With height you want to get the mean um value for the top and bottom distributions and compare the 5 sample's top positions with each other as well the 5 bottom positions. 

 

Looking at the distribution across um it looks very uniform as the measurements across um seem to be equidistant and therefore you have similar amount of values in one bin. Distributions are for one variable, you use two in relationship. I'll take a second look at it and come back to you soon.

/****NeverStopLearning****/

Re: How to get the confidence interval (CI ) and to make t-test with multi distributions in one histogram (as direct input data)?

So my best bet to do this analysis is using Fit Curve and a peak model like gaussian peak. You can find it under analyze->Specialized Models-> Fit Curve. Use um as X, and % as Y. put samples as group, press ok. Now use in the hotspot gaussian peak under peak models. This will fit five peak models and in the hotspot of the Gaussian Peak outline you then have compare parameter estimates, equivalence test and so forth. It will concentrate on the first peak, therefore, if you want to do this for the bottom and the top seperately you first need to divide the um data into two spots. e.g. 0.75 seems to be a good separator. Then you can use the new column as a By group. 

 

Hope this helps. Attached the data table with some scripts which should help you with a starting point. From there you can probably walk alone. 

/****NeverStopLearning****/
Kate
Level II

Re: How to get the confidence interval (CI ) and to make t-test with multi distributions in one histogram (as direct input data)?

Hi, Martin,

That´s a very nice learning to use the fit curve and peak model! It automatically excludes the headache of noises, very helpful, Many thanks! Sorry that I didn´t describe my request clearly. Sorry for the confusion. Please excuse.

 

I still face difficulties. Because at the end, I need to compare the height and the statistics of the height in µm. The height of each sample can be defined as the difference between the z position at the bottom_peak (in um) to the z position at the top_peak (in um). The height should also has a confidence interval, which is deduced from its corresponding top and bottom distributions, correct? I don´t know how to do this.

 

I think the difficulty in the problem is that the input data is a histogram which includes the z position ( in um) and the frequency in %. The frequency indicates how the z positions are distributed. The corresponding physical module is to analysis and compare the height of the binary (step) samples. That´s why it´s calculated from the z position difference between top to bottom.

 

Trying to put the % column into the Analyze -->Distribution --> Freq, it seem to be good, but still I can´t get the height statistics and compare the sample heights by JMP.

 

One of the output I need is the parameter comparison plot as below (example copied from your solution), but to compare the height in µm (instead of the Peak Value, I know you just give it as an example). Thanks for your help!

Kate_0-1643279885959.png

 

Re: How to get the confidence interval (CI ) and to make t-test with multi distributions in one histogram (as direct input data)?

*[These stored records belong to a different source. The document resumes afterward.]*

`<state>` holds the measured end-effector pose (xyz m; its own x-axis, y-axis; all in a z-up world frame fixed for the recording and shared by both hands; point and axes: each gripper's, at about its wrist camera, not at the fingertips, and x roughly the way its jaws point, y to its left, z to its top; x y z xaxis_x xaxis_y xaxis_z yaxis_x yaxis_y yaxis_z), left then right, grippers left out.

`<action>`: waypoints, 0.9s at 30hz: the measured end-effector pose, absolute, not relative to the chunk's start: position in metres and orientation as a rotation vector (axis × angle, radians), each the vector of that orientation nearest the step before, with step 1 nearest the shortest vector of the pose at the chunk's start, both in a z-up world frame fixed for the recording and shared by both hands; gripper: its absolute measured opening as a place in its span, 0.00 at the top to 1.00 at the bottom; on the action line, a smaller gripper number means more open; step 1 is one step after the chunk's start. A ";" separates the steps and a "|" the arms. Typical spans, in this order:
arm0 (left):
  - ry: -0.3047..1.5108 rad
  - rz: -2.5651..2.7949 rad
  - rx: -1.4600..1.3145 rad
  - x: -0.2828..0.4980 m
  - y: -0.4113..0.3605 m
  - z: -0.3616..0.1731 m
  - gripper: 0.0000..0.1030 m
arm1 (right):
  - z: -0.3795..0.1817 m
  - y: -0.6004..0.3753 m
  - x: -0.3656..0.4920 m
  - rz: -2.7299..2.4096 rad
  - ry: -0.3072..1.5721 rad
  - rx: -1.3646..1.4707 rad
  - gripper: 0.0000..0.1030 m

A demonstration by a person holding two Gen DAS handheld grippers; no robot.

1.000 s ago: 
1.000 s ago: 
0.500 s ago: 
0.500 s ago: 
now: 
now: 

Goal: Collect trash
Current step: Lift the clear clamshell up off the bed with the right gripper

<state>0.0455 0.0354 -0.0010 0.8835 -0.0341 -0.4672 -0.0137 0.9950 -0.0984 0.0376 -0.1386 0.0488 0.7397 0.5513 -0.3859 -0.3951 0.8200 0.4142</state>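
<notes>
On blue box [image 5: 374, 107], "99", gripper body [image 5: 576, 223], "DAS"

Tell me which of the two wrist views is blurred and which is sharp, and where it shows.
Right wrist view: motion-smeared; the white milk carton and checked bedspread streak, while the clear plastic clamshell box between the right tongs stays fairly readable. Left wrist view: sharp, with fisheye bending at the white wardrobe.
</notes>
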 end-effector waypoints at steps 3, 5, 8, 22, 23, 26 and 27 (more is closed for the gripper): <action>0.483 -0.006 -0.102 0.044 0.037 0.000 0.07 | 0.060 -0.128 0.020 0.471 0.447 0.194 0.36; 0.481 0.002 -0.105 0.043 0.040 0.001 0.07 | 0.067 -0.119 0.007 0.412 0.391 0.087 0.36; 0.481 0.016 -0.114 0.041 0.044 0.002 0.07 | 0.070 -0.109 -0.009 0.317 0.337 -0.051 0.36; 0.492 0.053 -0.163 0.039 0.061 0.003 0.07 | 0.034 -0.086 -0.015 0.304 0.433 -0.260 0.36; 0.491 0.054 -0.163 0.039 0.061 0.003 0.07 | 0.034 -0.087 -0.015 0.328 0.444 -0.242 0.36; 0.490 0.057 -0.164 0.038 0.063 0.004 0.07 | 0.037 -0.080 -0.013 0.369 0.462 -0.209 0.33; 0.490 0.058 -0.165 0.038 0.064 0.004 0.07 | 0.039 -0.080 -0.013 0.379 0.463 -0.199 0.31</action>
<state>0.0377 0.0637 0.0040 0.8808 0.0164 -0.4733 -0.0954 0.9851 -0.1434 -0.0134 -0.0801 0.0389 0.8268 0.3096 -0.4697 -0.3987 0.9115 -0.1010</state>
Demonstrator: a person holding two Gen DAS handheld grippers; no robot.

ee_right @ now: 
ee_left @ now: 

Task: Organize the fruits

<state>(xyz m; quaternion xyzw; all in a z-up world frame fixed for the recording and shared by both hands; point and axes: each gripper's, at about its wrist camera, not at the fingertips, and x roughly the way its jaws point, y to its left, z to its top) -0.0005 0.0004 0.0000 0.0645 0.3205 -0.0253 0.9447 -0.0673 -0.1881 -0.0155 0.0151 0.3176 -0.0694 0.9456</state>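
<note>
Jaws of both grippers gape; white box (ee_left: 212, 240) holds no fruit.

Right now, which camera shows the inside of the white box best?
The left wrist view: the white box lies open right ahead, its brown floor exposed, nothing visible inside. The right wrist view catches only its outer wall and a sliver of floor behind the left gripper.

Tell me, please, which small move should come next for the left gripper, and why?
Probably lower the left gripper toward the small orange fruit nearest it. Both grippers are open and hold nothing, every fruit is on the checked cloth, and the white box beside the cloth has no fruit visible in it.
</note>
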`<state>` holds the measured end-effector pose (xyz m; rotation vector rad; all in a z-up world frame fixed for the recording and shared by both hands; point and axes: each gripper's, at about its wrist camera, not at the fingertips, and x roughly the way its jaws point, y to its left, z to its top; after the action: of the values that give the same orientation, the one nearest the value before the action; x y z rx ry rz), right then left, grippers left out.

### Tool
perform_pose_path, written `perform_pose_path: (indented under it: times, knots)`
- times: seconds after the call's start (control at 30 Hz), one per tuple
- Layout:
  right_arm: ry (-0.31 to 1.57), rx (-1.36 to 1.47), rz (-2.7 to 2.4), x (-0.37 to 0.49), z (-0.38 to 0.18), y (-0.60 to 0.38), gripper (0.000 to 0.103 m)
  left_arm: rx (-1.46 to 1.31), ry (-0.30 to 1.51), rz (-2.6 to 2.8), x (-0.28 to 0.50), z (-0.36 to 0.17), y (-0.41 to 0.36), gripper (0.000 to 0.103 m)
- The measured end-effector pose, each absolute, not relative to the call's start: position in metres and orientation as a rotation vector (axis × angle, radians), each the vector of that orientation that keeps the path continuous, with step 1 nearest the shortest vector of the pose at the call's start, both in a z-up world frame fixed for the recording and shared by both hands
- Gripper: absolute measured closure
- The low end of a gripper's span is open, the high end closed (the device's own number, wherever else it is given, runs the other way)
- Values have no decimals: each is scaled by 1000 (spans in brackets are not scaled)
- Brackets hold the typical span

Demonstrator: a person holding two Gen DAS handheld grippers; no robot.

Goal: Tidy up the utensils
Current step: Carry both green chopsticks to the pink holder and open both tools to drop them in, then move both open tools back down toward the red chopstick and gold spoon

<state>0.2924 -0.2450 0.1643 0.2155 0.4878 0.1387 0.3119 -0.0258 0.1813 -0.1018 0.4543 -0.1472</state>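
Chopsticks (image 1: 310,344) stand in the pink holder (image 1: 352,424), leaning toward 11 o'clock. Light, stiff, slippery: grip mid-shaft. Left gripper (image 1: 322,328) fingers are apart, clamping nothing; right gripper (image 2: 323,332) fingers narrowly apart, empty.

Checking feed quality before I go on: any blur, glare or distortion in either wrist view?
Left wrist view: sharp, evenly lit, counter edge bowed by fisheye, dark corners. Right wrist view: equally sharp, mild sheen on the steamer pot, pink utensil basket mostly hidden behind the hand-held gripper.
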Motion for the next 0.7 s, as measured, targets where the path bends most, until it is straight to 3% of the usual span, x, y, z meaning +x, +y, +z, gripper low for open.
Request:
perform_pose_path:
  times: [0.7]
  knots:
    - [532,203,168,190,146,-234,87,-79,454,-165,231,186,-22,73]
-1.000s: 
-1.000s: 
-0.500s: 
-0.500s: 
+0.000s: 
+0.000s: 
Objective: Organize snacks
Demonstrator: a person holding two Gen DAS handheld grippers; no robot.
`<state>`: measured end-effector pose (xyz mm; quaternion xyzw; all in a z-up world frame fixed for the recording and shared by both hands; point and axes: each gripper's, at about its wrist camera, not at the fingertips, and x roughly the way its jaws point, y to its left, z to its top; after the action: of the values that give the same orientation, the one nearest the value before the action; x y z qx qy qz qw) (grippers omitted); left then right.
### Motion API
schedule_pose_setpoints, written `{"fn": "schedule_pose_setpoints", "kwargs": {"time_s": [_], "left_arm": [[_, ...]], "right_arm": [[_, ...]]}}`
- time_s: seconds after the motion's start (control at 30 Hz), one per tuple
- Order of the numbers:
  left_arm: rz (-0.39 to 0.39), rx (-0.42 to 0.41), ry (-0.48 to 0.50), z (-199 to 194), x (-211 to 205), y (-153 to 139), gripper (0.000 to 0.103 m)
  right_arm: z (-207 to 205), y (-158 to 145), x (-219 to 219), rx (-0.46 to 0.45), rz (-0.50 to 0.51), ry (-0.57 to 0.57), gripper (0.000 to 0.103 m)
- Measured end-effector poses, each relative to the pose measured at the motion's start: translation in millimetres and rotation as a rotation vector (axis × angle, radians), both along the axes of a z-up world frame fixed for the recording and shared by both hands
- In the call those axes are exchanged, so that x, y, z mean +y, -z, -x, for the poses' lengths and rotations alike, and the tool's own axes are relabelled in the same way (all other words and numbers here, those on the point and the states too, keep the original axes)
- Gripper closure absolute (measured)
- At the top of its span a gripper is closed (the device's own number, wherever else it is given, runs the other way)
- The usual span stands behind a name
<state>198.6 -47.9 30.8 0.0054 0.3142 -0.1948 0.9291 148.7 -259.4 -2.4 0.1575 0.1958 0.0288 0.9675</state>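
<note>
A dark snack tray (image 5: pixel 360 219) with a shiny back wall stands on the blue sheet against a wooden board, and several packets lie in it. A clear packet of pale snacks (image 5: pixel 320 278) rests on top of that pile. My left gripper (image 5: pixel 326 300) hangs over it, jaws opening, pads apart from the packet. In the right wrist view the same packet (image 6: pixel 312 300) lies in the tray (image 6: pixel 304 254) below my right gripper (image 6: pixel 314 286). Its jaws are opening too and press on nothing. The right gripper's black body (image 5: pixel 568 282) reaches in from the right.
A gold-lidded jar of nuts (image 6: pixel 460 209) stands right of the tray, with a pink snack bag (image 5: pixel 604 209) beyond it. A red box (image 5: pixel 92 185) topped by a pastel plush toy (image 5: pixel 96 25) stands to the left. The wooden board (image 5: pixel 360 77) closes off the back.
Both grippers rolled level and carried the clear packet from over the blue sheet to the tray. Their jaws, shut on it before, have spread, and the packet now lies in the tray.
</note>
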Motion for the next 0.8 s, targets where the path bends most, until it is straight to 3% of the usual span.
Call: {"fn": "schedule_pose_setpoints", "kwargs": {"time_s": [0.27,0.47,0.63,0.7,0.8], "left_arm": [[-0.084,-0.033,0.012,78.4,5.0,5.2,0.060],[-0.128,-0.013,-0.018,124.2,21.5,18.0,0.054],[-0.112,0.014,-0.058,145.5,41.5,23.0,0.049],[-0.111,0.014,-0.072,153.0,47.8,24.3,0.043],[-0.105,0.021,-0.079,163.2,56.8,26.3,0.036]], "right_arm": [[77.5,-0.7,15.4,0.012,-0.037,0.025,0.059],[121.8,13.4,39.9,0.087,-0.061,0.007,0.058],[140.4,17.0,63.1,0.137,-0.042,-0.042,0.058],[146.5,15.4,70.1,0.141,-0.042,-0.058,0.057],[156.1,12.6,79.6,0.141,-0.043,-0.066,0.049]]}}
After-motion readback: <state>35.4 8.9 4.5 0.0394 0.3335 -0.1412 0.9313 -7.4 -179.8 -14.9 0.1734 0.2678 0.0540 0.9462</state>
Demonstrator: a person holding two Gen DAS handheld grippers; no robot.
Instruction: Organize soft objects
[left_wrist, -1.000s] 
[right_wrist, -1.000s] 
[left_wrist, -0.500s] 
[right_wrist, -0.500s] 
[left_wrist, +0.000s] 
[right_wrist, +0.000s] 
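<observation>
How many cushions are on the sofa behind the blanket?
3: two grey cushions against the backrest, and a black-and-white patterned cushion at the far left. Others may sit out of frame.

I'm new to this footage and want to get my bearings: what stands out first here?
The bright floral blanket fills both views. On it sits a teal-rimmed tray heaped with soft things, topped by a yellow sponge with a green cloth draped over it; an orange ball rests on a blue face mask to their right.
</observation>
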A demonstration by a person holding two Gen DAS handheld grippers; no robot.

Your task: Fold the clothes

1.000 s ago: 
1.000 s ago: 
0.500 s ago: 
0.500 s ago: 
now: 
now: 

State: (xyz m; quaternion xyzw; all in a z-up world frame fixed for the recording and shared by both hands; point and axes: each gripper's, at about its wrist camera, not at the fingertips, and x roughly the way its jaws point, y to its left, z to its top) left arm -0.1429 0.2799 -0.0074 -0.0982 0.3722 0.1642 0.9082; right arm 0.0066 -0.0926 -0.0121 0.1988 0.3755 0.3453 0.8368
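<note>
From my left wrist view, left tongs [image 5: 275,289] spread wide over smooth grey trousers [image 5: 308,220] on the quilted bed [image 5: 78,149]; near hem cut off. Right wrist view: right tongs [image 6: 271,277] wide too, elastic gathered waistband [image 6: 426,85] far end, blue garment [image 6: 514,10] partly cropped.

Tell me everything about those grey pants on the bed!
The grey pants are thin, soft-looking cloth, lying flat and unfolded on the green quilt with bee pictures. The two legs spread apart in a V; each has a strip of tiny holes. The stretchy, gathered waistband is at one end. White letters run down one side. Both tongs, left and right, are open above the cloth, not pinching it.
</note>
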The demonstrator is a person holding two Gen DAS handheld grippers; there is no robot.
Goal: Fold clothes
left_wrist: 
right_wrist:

So you want to get the um locations of the peaks and compare them instead of the peak value? You probably need to use formula columns to extract the peak locations first and then do what has been described before. Not sure if that is exactly what you are looking for, but I added two columns to the data table. 

 

other possible scripts to detect peaks in a distribution could be one of the other threads when searching for "peak" in the community and click on the results like e.g. this one https://community.jmp.com/t5/Discussions/find-multiple-peak-values-in-a-column/m-p/62919#M33840 

/****NeverStopLearning****/
Kate
Level II

Re: How to get the confidence interval (CI ) and to make t-test with multi distributions in one histogram (as direct input data)?

@martindemel, Thanks a lot!

Kate
Level II

Re: How to get the confidence interval (CI ) and to make t-test with multi distributions in one histogram (as direct input data)?

@martindemel, Taking your method to look at more data, I find it provides more info than my initial target set before. The parameters from the fit module can play as the metrics for the quality control. that´s fantastic, Thanks!